This current era has been described as a mental health crisis. We are seeing high rates of unemployment, soaring costs of bills, meanwhile incomes are becoming stagnant. The winter months are dark and gloomy and the less said about the pandemic the better. As mental health diagnoses rise, the NHS mental health helpline as seen a record-breaking 3 million calls. These times are unprecedented, meaning we need to find new and innovative ways to maintain our wellbeing, in addition to knowing where to look for effective support.

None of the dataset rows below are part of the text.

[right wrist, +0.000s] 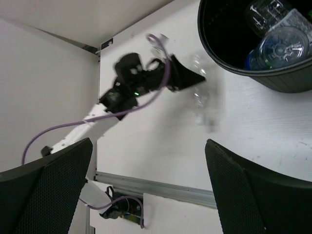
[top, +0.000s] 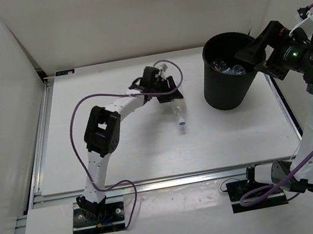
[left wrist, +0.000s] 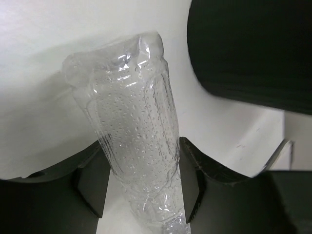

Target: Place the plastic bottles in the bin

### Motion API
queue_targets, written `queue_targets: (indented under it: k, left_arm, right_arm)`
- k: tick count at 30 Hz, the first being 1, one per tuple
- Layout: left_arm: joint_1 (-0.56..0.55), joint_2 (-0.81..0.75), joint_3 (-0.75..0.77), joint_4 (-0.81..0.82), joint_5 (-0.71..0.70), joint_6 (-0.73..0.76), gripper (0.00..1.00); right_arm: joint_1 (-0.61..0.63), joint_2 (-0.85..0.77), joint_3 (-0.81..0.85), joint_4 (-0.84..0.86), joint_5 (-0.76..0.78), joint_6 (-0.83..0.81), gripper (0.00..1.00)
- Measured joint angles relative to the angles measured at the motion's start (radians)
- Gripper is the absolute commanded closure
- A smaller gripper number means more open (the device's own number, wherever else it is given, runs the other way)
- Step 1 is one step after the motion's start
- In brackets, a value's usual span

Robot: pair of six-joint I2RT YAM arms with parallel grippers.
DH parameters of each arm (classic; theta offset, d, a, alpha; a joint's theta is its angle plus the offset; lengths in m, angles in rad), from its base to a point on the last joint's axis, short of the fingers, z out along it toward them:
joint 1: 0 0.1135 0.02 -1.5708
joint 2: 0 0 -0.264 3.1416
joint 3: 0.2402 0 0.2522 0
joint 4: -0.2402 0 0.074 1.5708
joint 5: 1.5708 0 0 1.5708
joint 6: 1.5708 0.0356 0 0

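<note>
The left end effector (left wrist: 144,187) pinches the clear unlabelled plastic bottle (top: 179,115) across its body. The bottle's long axis points out past the fingers, just left of the tall round black plastic bin (top: 227,90).

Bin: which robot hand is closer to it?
Right. The right gripper hangs open at the rim of the bin; the left gripper, holding a bottle, is apart from it, toward the left arm's side.
</note>
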Motion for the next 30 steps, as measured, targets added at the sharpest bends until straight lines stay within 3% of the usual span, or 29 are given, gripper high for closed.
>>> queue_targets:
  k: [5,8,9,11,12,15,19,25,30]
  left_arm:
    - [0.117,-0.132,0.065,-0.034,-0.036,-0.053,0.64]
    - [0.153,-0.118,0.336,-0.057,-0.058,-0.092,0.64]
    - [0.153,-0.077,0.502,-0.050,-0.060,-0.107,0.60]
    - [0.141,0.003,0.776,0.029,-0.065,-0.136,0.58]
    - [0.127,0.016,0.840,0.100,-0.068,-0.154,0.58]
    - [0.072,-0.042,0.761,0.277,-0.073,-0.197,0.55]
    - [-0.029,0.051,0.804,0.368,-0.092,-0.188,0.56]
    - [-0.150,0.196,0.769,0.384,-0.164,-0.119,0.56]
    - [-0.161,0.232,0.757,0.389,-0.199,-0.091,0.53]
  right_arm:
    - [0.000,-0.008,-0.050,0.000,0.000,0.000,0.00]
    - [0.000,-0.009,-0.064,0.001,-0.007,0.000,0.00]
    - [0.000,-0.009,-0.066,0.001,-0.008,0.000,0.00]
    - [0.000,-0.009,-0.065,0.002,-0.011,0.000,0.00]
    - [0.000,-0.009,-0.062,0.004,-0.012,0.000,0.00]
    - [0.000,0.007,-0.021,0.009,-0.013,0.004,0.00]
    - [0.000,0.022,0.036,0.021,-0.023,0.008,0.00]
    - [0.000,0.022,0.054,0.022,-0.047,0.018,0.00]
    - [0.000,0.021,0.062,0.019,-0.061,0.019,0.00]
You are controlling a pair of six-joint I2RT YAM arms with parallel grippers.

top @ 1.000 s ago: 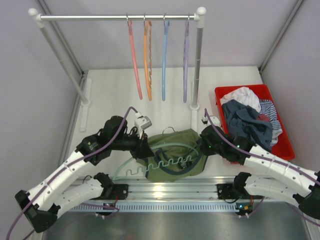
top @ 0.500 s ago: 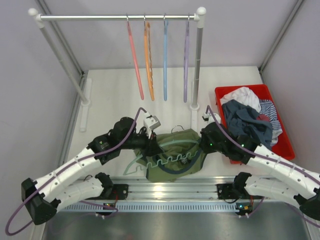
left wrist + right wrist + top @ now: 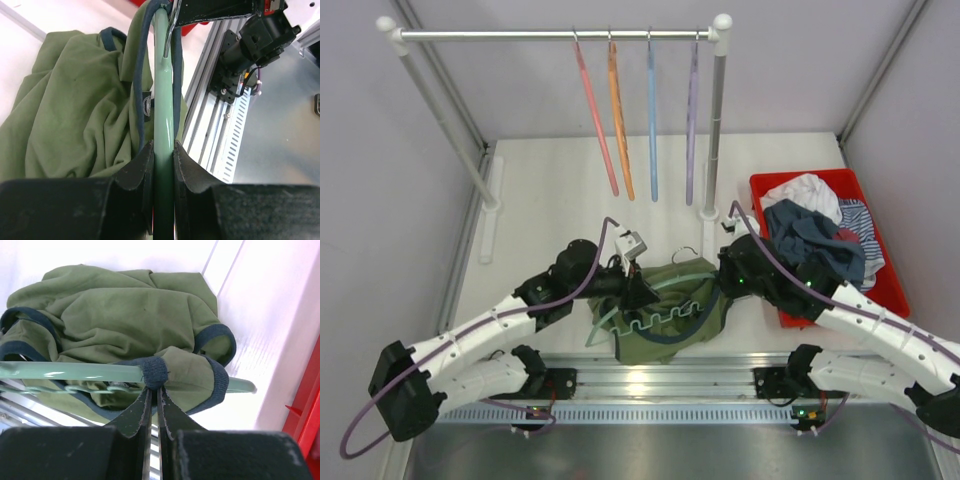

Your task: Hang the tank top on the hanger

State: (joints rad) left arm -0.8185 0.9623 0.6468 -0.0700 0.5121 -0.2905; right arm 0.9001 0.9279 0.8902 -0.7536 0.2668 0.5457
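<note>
The olive-green tank top (image 3: 672, 315) with navy trim lies bunched at the table's near edge, between both arms. The green hanger (image 3: 655, 322) lies across it, its wavy lower edge showing in front. My left gripper (image 3: 638, 290) is shut on the hanger's green bar (image 3: 163, 120), with the tank top (image 3: 75, 115) beside it. My right gripper (image 3: 725, 280) is shut on the navy trim (image 3: 154, 372) of the tank top (image 3: 115, 315), where the strap wraps over the hanger's arm (image 3: 70, 371). The hanger's tip (image 3: 245, 385) sticks out past the strap.
A rail (image 3: 550, 34) at the back holds pink (image 3: 597, 115), orange (image 3: 621, 120), blue (image 3: 651, 120) and purple (image 3: 691, 120) hangers. A red bin (image 3: 880, 290) with white and dark blue clothes stands at the right. The rack post (image 3: 715, 130) stands just behind the tank top.
The left arm has moved right and forward with the hanger. The tank top has bunched tighter between the grippers. The hangers on the rail have swung a little.
</note>
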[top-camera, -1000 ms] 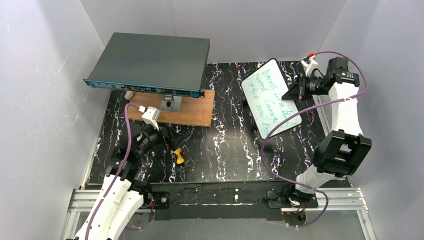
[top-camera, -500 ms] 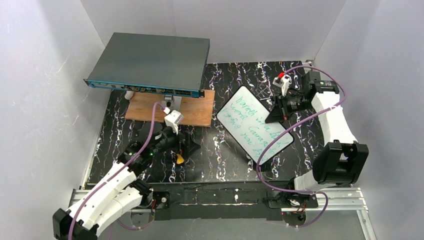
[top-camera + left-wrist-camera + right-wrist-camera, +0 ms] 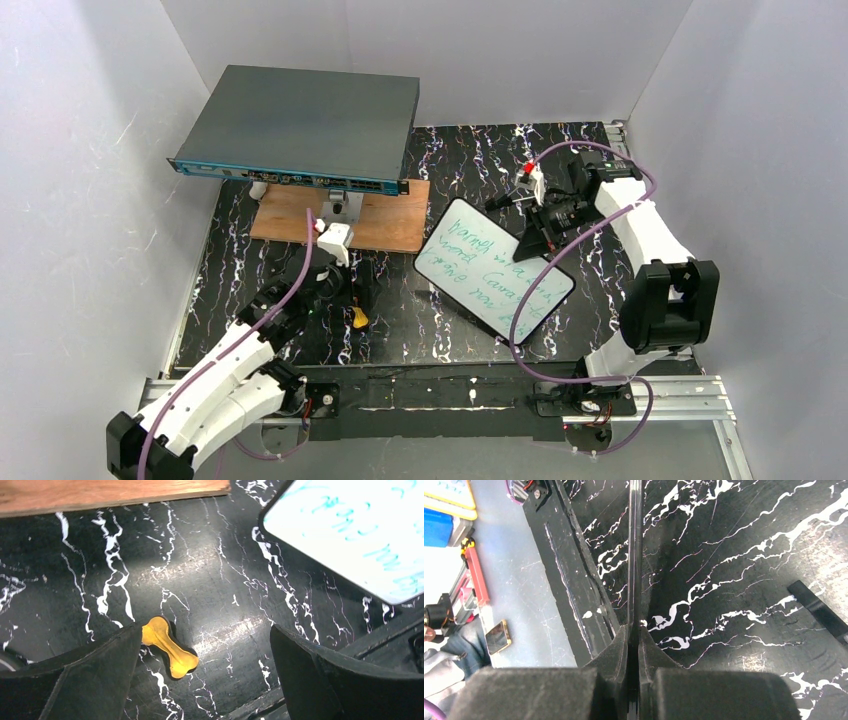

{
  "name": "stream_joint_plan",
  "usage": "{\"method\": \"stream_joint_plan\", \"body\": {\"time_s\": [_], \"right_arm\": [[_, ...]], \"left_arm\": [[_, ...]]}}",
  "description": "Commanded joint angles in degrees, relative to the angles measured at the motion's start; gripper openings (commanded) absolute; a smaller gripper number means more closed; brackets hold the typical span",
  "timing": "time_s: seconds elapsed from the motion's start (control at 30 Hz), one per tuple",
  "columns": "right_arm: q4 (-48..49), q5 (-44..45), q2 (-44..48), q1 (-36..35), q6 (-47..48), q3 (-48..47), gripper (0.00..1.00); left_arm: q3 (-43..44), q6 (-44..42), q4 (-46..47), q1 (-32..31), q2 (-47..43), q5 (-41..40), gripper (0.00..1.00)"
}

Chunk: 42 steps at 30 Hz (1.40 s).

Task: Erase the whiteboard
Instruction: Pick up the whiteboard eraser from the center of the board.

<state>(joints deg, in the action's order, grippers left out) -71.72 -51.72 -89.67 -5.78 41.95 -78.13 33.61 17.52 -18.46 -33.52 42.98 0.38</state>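
Two white walls (image 3: 90, 180) flank the marbled table (image 3: 460, 160); left pincer (image 3: 204, 636) gapes, right pincer (image 3: 634, 630) clamps the whiteboard (image 3: 490, 272).

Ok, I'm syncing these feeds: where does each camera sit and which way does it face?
Top external: above, behind the bases, looking down at the table; left arm and right arm show.
Left wrist: faces down; open left gripper frames a yellow bone-shaped piece.
Right wrist: sights along the whiteboard's edge, pinched in the right gripper.
Shared: top and left wrist show that piece.
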Motion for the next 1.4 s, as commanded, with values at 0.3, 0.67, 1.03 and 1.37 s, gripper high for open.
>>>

It is a brand-new year, and time for new beginning. Vytaliving are dedicated ,to helping you to make 2022 your best year of wellbeing yet. You can find the rest of the articles in the Full Body MOT series on the Vytaliving site. This article covers, Seasonal Affective Disorder, Mental and Emotional Wellbeing and tips and tricks for better wellbeing.Common Mental Health Problems
- ¼ people have experienced a mental health problem of some kind each year in England
- On an average week the following diagnoses were given:
- Mixed Anxiety and Depression – 8/100 people
- Generalised Anxiety Disorder – 6/100 people
- Post-Traumatic Stress Disorder- 4/100 people
- Depression – 3/100 people
- Panic Disorder- 1 in 100 people
- Seasonal Affective Disorder affects 3/100 people in the UK at some point in their life.
What Can You Do To Support Your Mental Health?
You are what you eat is a saying that can be applied to mental wellbeing nutrition. Studies have demonstrated the link between what we eat, and our mood. Featuring Vitamin D, Vitamin B6, and Probiotics.
Vitamin D is also known as the sunshine vitamin. This is because the body’s main source is sunshine. During the winter months getting our daily dose of vitamin D is not always possible. This is thought to lead to the onset of seasonal affective disorder or winter depression. Multiple studies have found a correlation between low vitamin D levels and seasonal depression. The UK government recommends that every adult in the Uk should take a minimum of 400iu/10mcg of Vitamin D per day to maintain overall health and to help with symptoms of seasonal affective disorder.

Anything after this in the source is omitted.